Малыш стал совсем багровым. Риети оторвал один глаз от своего Пруста. Наклонив голову, он посмотрел на Беа с некоторым недоумением.
— Как мило, что вы так говорите, мадам Шере, — сказал он в конце концов. — Во всяком случае, в этом вопросе я с вами полностью солидарен. Уже давно моим желанием было облечь мальчика во что-нибудь более приемлемое. Ничего слишком официального, вы понимаете, — никаких блейзеров, теннисных костюмов, ничего с серебряными пуговицами и пряжками. Что-нибудь элегантно-небрежное, вот как я себе это представляю. Он будет восхитителен в спортивной рубашке и джинсах от какого-нибудь кутюрье.
Малыш буркнул достаточно дружелюбно:
— Может, хватит, а?
Позволив своим глазам возвестись к небу, Риети вздохнул.
— Не Эмерсон ли сказал, что никакое духовное блаженство не может сравниться с физическим наслаждением от идеально сидящего костюма?
На это Малыш искоса взглянул на Беа и продемонстрировал нежданное умение подковыривать напыщенность своего начальника, ответив:
— Похоже на него, это точно.
Риети перехватил взгляд искоса, и уголки его губ скривились.
— Мне не понравится, если вы вскружите ему голову, — сказал он Беа. — Ему привычнее получать комплименты только от меня.
— Вы говорите так, словно он хорошо выдрессированный Лабрадор.
— Фи, мадам, фи!
Беа снова обернулась к парню:
— А вы, Малыш? Неужели вам нечего сказать в свою пользу?
— Мне? — переспросил он недоверчиво, словно никто никогда не предлагал ему сказать что-то свое.
— Да, вам.
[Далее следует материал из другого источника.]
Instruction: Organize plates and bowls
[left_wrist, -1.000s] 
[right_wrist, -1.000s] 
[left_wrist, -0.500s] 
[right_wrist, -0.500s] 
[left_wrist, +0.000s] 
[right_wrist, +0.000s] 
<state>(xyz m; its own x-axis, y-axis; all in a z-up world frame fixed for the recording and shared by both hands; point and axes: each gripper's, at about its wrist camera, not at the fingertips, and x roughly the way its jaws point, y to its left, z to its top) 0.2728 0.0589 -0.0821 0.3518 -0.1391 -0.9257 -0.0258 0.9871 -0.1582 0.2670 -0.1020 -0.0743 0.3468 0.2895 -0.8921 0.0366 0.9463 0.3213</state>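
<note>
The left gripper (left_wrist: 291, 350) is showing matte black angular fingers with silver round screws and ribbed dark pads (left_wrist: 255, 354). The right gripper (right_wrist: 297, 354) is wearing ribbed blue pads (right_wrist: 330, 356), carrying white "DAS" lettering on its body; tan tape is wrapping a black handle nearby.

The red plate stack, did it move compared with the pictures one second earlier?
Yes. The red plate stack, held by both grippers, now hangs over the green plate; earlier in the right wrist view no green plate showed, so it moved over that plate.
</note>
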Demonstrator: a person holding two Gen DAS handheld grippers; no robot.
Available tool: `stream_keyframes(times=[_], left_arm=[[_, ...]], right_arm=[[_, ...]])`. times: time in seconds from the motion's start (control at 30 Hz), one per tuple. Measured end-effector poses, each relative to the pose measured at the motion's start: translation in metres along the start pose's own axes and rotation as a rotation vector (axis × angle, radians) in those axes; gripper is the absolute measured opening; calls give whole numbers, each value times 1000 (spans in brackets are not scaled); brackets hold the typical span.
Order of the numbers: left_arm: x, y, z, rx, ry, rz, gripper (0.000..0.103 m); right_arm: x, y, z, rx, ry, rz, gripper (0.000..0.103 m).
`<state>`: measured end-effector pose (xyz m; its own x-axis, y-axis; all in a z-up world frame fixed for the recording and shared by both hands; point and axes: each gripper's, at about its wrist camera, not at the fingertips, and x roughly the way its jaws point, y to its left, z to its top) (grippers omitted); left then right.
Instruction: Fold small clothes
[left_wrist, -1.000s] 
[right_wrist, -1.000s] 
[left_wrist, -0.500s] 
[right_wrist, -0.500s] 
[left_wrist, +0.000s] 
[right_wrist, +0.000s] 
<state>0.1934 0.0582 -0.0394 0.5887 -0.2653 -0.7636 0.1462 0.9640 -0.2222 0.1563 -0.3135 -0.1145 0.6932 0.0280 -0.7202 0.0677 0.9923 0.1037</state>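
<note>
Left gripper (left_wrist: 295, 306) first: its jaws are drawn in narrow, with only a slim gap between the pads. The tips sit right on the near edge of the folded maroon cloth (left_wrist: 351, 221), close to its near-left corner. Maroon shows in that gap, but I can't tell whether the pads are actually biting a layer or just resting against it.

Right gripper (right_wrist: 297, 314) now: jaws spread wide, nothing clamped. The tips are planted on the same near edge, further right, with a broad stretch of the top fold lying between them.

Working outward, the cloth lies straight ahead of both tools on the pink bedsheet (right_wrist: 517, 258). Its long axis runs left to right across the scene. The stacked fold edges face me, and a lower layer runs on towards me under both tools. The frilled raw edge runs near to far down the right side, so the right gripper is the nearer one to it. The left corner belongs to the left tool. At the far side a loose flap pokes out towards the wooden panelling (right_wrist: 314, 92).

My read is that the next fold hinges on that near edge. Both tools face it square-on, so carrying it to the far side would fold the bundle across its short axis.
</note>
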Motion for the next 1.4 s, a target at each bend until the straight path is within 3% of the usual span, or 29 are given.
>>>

Расскажите нам что-нибудь о себе.
Будь это возможно — но его прическа ничего подобного не допускала, — Малыш, по-моему, поскреб бы у себя в затылке, наподобие батрака в фарсе из крестьянской жизни.
— Я могу рассказать анекдот, — сказал он нерешительно.
— Да, пожалуйста. Давайте послушаем анекдот.
— Мадам Шере, — томно произнес Риети рядом со мной, — очень не рекомендую. Абсолютно. Анекдоты Малыша, как правило, не подходят для смешанного общества.
— К чему такая чопорность? Я наслышалась рискованных анекдотов. Рассказывайте ваш анекдот, Малыш, — сказала она, наклоняясь к нему почти нежно.
— Ну, этот не такой чтоб неприличный.